WHAT TO DO: Using the entries below, write out the line with "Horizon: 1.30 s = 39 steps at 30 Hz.", the line with "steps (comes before", and every line in between, exactly as each is written.

DATA UNDER STUDY:
· · · · · · ·
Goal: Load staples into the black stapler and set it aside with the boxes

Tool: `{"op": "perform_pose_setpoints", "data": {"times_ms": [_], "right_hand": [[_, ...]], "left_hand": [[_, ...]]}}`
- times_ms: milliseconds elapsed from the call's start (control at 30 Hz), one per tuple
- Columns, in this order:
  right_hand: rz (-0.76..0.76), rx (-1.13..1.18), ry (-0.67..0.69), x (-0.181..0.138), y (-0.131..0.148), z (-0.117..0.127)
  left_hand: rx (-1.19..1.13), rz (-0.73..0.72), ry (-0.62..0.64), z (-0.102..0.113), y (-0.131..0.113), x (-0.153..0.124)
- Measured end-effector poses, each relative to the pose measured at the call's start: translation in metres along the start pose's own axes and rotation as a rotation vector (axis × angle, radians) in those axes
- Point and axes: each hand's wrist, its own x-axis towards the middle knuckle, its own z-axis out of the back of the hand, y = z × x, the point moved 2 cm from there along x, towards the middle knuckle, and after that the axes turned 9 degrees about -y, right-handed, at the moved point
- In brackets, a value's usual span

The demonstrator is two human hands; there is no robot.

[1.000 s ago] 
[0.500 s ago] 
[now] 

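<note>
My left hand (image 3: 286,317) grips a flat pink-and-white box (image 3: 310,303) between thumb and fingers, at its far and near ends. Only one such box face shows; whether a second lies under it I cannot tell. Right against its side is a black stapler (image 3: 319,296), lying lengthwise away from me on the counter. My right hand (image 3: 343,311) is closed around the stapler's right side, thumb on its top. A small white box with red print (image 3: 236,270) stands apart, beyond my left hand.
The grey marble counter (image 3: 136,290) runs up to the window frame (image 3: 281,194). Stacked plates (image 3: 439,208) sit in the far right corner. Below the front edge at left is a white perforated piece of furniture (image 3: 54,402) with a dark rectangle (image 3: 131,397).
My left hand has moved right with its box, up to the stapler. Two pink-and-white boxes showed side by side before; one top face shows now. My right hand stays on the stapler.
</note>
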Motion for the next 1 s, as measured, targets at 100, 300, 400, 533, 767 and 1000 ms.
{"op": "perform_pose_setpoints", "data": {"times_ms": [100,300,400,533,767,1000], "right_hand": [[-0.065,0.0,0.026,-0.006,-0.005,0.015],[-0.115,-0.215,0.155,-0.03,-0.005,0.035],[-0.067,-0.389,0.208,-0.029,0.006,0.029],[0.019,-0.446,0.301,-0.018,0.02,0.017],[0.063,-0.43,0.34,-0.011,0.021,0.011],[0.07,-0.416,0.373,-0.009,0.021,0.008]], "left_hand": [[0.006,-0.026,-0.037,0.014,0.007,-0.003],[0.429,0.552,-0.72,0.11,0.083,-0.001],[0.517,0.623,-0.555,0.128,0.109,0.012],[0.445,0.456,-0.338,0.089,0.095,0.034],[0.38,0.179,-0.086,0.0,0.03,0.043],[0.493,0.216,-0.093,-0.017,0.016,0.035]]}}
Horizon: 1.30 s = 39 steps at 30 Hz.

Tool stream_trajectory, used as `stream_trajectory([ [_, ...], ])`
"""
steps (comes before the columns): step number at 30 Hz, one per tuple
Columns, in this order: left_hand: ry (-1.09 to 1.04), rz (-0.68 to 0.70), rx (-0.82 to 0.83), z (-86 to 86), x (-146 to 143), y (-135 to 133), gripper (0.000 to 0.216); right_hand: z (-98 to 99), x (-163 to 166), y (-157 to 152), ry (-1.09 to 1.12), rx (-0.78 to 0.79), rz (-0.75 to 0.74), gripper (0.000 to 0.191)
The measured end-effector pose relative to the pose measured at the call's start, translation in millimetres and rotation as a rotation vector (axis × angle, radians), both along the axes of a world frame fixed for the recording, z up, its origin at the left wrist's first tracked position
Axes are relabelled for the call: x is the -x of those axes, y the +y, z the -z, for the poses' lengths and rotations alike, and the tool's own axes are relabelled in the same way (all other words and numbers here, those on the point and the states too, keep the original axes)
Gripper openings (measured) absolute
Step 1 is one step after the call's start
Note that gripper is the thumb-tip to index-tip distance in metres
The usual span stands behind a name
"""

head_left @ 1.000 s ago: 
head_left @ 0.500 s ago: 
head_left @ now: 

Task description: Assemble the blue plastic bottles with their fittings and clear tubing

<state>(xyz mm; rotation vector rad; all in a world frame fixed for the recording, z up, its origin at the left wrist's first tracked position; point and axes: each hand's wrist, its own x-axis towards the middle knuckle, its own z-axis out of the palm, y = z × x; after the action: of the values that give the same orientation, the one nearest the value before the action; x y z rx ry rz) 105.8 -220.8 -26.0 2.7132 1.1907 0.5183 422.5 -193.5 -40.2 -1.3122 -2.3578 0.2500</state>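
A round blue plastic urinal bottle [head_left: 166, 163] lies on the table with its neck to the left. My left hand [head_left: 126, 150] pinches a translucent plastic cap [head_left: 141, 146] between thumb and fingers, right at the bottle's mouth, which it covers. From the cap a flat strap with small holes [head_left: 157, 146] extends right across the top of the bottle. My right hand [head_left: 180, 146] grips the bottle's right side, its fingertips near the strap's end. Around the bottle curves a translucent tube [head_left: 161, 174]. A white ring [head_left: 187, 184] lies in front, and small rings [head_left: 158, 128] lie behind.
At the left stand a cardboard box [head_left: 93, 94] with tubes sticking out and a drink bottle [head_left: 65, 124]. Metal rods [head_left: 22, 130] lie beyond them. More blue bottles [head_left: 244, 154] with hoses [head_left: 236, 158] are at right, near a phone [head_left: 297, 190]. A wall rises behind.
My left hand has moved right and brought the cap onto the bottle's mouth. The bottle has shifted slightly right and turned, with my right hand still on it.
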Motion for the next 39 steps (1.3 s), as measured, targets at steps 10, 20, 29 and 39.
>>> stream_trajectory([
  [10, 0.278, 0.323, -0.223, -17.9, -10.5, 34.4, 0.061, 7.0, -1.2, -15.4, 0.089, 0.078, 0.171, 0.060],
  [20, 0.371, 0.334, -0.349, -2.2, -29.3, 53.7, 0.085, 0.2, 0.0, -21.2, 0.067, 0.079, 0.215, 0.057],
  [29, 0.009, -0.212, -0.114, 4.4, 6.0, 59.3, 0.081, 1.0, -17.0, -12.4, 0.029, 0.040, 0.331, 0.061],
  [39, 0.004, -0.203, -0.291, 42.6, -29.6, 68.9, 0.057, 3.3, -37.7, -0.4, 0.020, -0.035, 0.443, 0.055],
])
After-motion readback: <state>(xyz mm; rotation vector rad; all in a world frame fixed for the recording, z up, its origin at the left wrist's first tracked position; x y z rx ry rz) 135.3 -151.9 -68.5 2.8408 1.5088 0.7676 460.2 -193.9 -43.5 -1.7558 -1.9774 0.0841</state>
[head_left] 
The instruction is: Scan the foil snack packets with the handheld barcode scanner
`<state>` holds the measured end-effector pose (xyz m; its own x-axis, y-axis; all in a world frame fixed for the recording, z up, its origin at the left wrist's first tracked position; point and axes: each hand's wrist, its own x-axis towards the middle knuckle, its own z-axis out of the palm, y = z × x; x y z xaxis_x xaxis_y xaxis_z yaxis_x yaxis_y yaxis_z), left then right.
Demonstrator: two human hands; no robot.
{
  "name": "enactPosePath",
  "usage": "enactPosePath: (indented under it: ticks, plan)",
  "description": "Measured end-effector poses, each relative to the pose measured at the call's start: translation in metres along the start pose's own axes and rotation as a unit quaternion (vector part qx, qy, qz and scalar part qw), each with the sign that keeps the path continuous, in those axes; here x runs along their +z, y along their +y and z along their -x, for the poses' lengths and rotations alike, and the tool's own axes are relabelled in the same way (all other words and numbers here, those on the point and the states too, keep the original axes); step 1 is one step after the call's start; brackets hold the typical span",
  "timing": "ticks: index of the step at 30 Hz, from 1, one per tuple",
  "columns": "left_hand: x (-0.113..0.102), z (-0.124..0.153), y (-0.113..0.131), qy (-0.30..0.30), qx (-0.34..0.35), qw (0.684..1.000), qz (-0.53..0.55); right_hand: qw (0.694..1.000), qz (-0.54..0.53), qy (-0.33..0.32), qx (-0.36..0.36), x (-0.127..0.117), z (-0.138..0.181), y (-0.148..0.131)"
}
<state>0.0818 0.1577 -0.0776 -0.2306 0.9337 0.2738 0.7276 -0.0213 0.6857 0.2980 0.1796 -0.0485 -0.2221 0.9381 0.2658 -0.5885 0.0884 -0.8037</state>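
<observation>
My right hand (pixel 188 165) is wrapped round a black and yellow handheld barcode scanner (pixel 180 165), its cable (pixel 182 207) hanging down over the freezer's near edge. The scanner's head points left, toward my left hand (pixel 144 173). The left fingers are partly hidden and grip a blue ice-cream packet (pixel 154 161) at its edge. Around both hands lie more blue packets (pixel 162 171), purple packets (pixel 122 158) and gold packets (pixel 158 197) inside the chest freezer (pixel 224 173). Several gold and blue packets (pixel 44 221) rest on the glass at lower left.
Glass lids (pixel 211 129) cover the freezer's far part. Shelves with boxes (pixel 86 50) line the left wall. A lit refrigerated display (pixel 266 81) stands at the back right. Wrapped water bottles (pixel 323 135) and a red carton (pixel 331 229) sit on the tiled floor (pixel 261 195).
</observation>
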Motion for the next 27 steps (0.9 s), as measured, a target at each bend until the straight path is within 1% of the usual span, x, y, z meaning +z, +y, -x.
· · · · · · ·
WRITTEN ANSWER:
Horizon: 1.30 s = 39 steps at 30 Hz.

Tool stream_trajectory, used as `stream_trajectory([ [_, ...], ])`
"""
steps (comes before the columns): step number at 30 Hz, one per tuple

The output for this exercise is finished.